Check every line of the entries below for the word "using", and copy the ones that have it.

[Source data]
————
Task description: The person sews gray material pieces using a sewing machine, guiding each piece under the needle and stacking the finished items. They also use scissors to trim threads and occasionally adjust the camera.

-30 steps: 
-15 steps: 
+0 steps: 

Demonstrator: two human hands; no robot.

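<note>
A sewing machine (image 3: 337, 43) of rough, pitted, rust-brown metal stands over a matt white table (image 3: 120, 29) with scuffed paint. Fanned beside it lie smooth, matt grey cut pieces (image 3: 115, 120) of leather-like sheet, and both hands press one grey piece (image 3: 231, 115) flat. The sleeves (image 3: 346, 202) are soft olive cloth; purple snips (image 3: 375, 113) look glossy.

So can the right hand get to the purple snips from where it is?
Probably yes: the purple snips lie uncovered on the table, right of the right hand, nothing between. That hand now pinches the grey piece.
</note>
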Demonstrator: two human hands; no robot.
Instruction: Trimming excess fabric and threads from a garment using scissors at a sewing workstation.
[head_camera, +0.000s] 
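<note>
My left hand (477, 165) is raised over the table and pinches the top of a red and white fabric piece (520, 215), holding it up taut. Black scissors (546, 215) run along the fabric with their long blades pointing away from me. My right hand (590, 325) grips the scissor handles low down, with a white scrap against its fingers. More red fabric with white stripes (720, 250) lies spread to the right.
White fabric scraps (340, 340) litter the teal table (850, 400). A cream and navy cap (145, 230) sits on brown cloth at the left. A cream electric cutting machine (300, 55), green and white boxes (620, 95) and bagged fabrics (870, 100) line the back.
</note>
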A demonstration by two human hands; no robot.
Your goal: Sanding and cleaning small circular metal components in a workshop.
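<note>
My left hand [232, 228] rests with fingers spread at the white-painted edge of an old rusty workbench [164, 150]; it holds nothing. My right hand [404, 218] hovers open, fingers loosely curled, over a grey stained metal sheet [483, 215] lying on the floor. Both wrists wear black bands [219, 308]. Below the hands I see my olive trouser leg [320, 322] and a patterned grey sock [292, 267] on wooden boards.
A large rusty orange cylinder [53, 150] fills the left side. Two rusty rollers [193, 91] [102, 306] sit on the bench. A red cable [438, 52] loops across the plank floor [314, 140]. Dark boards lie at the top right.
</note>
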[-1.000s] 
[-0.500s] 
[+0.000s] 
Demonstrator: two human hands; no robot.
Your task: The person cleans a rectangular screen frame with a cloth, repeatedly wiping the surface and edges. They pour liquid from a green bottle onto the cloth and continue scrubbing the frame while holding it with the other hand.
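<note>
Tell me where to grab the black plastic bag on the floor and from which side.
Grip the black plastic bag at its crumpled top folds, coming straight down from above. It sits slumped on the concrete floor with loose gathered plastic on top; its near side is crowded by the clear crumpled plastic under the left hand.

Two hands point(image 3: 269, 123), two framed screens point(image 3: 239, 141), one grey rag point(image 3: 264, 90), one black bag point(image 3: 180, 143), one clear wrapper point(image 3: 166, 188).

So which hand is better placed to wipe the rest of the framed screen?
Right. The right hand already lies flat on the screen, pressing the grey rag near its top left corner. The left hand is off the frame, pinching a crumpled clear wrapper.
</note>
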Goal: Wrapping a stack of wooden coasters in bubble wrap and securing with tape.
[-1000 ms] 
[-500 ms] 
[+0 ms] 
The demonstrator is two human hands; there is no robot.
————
■ **Exercise response**
Task description: The person sews gray material pieces using a sewing machine, guiding each piece under the needle and stacking the finished items. They also use scissors to trim threads and occasionally adjust the camera.
Instruction: Trimming excess fabric and threads from a garment using scissors at a sewing workstation.

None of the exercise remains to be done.